Zgusta is often remembered for his sense of humor. Throughout his time as an academic he often gave unflattering nicknames to his students, which were considered high honors. He often referred to his graduate assistants as "slaves" and jokingly requested they make donations to made-up organizations, such as the "Save Russia Fund" or the "Slave Liberation Fund", whenever they broke a rule he had invented. For example, when a student forgot the translation of Polydyras, he teased the student by requesting 27¢ for the "Save Russia Now Fund". He often encouraged students to relax and to steal supplies from the linguistics department. As an academic advisor, he insisted that his students learn to forge his signature and congratulated them on their success in theft. With one of his students, Donna Farina, Zgusta jokingly adopted the middle initials "S. L." meaning Simon Legree, the brutal plantation owner in Uncle Tom's Cabin. When Farina addressed him as such following her graduation, Zgusta responded that it must now stand for "Slave Liberator" and the two used it in their correspondences until his death.

==Selected works==
- Die Personennamen griechischer Städte der nördlichen Schwarzmeerküste: Die ethnischen Verhältnisse, namentlich das Verhältnis der Skythen und Sarmaten, im Lichte der Namenforschung (Československá akademie ved. Monografie orientálního ústavu 16 ). Praha : Nakladatelstvi československé Akademie Ved 1955.

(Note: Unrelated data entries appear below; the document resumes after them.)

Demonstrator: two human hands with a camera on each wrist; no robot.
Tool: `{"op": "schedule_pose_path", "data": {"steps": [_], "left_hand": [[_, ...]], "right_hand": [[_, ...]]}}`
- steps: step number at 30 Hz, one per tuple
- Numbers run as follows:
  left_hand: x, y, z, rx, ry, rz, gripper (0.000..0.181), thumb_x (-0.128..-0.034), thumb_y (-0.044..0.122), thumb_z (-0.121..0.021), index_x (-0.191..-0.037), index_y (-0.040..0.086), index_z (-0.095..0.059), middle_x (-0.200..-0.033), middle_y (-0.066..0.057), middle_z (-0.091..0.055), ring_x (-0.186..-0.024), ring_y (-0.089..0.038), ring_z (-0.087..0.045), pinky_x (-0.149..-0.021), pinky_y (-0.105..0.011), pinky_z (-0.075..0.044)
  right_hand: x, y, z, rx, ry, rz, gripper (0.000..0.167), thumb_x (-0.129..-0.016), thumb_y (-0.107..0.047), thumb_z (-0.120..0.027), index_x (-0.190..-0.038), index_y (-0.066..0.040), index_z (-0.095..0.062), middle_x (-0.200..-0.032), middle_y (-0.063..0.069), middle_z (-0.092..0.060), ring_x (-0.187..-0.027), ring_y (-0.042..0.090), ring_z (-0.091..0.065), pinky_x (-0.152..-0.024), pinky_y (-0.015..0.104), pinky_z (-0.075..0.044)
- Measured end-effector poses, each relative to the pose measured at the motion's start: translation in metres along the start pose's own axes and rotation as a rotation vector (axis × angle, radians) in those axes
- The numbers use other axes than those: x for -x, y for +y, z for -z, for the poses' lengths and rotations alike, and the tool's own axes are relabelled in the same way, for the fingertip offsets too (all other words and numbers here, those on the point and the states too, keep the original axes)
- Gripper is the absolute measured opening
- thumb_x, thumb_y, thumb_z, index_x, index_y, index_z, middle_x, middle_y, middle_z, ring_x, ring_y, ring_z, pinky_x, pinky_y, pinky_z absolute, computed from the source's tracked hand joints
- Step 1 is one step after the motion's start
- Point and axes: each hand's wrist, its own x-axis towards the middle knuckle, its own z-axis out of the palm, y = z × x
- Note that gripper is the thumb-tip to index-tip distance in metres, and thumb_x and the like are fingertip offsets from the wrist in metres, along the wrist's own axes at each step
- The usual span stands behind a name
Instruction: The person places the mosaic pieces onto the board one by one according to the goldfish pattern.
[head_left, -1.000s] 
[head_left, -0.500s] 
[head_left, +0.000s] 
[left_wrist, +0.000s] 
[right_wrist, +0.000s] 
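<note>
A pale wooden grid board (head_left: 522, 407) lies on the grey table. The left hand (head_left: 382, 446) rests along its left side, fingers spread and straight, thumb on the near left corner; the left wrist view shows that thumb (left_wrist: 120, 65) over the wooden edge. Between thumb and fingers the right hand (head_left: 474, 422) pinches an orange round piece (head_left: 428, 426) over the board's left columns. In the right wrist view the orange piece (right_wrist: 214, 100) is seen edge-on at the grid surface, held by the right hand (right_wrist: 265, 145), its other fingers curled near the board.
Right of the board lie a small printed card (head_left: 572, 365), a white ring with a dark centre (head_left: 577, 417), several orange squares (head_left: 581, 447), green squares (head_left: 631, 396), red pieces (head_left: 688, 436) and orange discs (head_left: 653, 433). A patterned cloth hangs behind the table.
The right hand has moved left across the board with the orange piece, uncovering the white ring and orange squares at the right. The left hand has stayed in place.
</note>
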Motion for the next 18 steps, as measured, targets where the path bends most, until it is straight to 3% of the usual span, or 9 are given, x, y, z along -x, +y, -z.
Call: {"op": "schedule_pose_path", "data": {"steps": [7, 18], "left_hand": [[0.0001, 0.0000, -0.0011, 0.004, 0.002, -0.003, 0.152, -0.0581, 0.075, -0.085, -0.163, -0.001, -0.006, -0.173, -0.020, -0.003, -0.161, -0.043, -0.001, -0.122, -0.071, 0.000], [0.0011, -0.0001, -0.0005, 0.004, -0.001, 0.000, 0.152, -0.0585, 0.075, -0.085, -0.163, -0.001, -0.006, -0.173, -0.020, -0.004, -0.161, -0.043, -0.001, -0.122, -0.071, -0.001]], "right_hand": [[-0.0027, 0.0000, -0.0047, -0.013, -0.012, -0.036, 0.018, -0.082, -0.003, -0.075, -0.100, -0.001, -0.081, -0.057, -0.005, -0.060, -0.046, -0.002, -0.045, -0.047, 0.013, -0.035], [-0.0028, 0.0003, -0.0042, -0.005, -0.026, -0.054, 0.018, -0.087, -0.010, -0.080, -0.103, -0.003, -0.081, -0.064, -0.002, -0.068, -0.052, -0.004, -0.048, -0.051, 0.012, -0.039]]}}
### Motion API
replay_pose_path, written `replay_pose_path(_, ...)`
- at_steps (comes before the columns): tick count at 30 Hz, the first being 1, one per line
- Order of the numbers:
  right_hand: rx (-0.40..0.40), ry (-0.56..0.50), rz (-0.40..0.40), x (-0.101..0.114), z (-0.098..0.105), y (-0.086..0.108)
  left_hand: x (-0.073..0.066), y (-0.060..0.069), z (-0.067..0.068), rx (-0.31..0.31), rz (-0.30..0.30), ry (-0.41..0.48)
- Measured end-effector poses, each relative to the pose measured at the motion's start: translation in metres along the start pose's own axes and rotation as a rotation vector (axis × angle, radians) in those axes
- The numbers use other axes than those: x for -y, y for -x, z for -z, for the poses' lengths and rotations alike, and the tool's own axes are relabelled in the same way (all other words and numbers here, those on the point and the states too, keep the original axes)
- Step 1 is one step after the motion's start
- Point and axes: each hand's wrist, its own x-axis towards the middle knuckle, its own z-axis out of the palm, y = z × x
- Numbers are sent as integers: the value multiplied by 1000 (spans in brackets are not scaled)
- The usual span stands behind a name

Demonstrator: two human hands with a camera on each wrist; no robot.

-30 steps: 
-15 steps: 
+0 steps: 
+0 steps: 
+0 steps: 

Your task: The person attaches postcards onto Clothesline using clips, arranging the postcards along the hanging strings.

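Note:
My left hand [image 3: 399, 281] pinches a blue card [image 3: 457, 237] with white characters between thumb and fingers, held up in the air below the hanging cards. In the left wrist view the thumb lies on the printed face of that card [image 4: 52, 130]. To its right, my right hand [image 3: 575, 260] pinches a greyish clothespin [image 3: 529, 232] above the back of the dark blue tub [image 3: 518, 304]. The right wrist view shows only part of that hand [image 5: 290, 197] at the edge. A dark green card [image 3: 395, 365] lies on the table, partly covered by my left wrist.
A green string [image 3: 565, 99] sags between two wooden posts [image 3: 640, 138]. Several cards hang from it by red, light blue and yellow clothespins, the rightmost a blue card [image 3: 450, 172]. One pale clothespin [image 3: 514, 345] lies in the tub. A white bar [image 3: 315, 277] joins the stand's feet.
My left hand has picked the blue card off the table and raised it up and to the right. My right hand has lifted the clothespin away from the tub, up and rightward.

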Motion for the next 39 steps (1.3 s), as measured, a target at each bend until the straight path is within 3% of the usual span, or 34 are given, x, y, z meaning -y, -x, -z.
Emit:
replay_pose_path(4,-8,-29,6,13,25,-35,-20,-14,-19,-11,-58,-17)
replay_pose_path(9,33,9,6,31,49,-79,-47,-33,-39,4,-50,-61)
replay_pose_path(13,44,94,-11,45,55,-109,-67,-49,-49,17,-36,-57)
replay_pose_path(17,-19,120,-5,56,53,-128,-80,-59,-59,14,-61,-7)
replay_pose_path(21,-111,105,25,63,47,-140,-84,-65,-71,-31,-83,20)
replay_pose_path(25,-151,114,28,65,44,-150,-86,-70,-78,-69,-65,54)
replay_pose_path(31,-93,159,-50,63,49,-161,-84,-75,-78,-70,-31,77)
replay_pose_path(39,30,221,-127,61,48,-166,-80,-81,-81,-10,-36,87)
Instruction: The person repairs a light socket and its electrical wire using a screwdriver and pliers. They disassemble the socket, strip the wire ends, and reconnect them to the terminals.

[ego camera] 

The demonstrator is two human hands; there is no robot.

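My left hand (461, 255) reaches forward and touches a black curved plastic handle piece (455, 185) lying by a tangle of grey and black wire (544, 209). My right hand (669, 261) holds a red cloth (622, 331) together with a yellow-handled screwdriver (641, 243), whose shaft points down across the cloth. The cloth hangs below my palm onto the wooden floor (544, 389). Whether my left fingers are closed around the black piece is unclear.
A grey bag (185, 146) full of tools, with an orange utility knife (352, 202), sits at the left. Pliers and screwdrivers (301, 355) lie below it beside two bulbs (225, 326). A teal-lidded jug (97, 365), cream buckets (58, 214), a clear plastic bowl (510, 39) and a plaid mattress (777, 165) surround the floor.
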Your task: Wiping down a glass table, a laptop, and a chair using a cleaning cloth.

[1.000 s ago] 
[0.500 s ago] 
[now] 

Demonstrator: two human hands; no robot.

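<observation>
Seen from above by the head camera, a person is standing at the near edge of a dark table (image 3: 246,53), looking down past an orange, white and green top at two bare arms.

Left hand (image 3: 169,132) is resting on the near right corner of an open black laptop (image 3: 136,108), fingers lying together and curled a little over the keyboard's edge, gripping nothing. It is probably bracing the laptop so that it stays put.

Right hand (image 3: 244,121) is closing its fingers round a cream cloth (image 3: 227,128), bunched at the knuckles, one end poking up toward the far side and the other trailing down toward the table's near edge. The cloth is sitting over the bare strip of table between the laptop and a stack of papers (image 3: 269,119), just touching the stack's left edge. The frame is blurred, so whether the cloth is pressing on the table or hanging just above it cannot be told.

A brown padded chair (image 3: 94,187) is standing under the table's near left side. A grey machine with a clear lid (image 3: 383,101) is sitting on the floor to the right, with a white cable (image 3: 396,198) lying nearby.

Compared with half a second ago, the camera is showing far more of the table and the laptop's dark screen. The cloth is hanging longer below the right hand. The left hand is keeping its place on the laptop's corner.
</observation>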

- Kleinasiatische Personennamen (Československá akademie ved. Monografie orientálního ústavu 19). Prag: Verlag der Tschechoslowakischen Akademie der Wissenschaften 1964
- Anatolische Personennamensippen. Teil 1: Text. Teil 2: Beilagen (Dissertationes Orientales 2). Prag: Academia 1964.
- Neue Beiträge zur kleinasiatischen Anthroponymie (Dissertationes orientales 24). Prag: Academia 1970.
- Manual of lexicography (Janua Linguarum. Series maior 39). Prague: Academia / The Hague, Paris: Mouton 1971 (in cooperation with V. Cerny i.a.).
- Kleinasiatische Ortsnamen (Beiträge zur Namenforschung, Beih. 21). Heidelberg: Carl Winter 1984 ISBN 3-533-03513-1.
- The old Ossetic inscription from the river Zelencuk (Veröffentlichungen der Iranischen Kommission = Sitzungsberichte der österreichischen Akademie der Wissenschaften. Philosophisch-historische Klasse 486). Wien : Verlag der Österreichischen Akademie der Wissenschaften 1987 ISBN 3-7001-0994-6
- Lexicography today: an annotated bibliography of the theory of lexicography (Lexicographica. Series maior 18). Tübingen: Niemeyer 1988 ISBN 3-484-30918-0 (with the assistance of Donna M. T. Cr. Farina).
- History, Languages and Lexicographers (Lexicographica. Series maior 41). Tübingen: Niemeyer 1992 ISBN 3-484-30941-5.
- Lexicography Then and Now. Selected Essays. (Lexicographica. Series maior 129. Edited by Fredric S.F. Dolezal and Thomas B.I. Creamer). Tübingen: Max Niemeyer Verlag 2006.